Supernova takes place some months after Valkyrie, where an unknown event has caused the Midorian star Ginoya to explode, triggering an interstellar humanitarian crisis. Keith aids the Midorians by performing rescue evacuations of the system, battling both the deadly gamma radiation and mysterious stealth fighters. Keith and the Terrans then enlist the help of Deep Science to stop the Supernova event. The first attempt proves a failure, and Keith instead seeks out Moonsprocket, a brilliant but socially inept scientist currently under the influence of Mkktbkkt's flabbergasters, rendering him mute. Keith cures Moonsprocket using a highly explosive substance and begins constructing a machine that would reverse the Supernova using plasma crystals. Keith scours the galaxy for these crystals, including breaking into Vossk territory after blackmailing Mekant Orrsk for stealing the K'suukk for Alice. He and Gunant then collect the plasma needed to power the machine.

However, before the constructed array can be used, it is destroyed by the stealth fighters, who are revealed to be a radical faction of Nivelian terrorists, led by the Nevelian leader Trunt Harval.
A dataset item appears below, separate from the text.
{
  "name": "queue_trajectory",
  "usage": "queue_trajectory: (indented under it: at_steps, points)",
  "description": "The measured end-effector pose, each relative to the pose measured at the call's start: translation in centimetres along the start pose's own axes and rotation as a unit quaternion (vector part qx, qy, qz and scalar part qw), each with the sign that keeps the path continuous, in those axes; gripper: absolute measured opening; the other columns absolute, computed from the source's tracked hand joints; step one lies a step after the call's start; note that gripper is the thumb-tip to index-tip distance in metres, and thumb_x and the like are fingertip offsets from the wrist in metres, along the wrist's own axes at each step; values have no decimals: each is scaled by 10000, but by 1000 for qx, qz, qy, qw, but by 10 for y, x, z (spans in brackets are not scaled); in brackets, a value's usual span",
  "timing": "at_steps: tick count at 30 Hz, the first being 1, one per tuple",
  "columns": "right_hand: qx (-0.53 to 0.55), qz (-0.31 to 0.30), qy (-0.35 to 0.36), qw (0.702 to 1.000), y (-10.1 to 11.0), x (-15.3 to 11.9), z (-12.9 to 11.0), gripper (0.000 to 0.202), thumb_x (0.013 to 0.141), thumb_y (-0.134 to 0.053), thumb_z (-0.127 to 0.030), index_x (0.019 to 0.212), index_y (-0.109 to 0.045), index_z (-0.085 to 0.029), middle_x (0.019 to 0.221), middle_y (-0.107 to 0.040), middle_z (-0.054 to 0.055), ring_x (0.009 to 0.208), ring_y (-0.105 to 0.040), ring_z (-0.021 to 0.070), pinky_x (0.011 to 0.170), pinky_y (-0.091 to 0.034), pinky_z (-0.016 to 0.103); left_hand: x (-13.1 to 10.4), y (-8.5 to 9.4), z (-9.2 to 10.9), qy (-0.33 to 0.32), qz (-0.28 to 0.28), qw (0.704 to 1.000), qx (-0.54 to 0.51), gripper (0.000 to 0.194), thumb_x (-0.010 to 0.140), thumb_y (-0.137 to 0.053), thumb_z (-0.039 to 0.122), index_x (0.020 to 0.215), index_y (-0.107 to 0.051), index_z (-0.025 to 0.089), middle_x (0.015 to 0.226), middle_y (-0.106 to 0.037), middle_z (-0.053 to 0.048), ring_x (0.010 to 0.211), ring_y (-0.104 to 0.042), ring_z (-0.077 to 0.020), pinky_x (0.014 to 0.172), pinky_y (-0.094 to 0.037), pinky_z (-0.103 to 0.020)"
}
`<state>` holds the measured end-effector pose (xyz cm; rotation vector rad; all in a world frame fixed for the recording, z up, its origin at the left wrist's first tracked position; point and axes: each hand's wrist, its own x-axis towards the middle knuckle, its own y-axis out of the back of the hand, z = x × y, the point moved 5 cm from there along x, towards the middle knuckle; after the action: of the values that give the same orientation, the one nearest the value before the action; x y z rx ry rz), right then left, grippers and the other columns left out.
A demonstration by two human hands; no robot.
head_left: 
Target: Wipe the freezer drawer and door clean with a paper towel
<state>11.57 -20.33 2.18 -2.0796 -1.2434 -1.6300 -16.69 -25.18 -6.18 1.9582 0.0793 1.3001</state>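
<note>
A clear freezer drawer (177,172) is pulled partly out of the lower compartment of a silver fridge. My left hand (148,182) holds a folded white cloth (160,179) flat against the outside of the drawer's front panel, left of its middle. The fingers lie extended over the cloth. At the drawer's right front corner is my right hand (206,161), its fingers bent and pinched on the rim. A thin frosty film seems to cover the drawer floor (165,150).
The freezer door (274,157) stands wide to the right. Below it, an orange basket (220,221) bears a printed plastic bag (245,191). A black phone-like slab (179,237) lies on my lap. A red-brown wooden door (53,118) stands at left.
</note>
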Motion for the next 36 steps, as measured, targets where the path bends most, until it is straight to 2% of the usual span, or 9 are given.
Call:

After convincing Alice to let them use Valkyrie's weapon system as replacement for the machine, they successfully end the Supernova event. Keith then kills Harval in a space battle after the latter reveals he was behind the supernova and intended to start more of them. Once all is said and done, Keith joins Moonsprocket and Mkktbkkt for some flabbergasters, hoping to catch a break from all the galaxy's problems.
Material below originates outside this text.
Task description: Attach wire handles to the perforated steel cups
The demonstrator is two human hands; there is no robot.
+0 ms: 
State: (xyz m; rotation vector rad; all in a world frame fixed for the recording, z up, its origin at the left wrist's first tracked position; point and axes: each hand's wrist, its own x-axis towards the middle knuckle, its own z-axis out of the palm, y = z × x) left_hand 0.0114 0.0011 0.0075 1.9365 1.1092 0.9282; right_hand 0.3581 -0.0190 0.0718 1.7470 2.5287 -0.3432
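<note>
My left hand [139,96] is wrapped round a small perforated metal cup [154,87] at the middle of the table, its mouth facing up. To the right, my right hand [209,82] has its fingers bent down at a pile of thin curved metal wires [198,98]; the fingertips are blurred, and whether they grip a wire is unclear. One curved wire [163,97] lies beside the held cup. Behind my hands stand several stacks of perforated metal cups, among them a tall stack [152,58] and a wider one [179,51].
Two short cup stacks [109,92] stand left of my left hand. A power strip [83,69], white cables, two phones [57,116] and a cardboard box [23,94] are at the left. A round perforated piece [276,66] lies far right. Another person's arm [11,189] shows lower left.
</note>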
Supernova also includes a new hacking minigame that rewards unique and powerful equipment, and a new bounty system, where Keith can hunt down dangerous criminals and purchase their unique ships from the black market.

==Kaamo Club==
The Kaamo Club is the player's own personal space station where the player can store an unlimited number of ships, weapons, equipment, and commodities. When acquired, the Kaamo Club is usable when Keith leaves the tutorial section of the game at Var Hastra. It will be found in the Shima system, orbiting a lone planet called Kaamo.
Inside the Kaamo Club, in the Space Lounge, there are six specialists. They can sell the player specialty weapons, ships, and mods to the player's space craft at a cost proportional to the ship cost. These services include upgrading overall armor, handling, cargo hold, and an additional equipment slot. The two other specialists will sell the player unique ships and weapons/equipment, which are sold for a given time and at a fixed cost.
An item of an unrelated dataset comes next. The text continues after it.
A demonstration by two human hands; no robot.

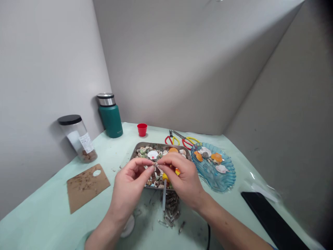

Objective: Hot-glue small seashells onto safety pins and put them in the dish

==HD and Full HD releases==
Galaxy On Fire 2 was re-released for newer devices in HD, which features more detail and better graphics. A 'Full HD' version was also released, specifically for the Apple Mac and Windows computers. However, some content was cut from the Windows version, such as the Valkyrie and Supernova DLCs, and the systems Loma and Shima.

==Reviews==
The game received a 6/10 review on GameSpot, and a 90% score on Metacritic.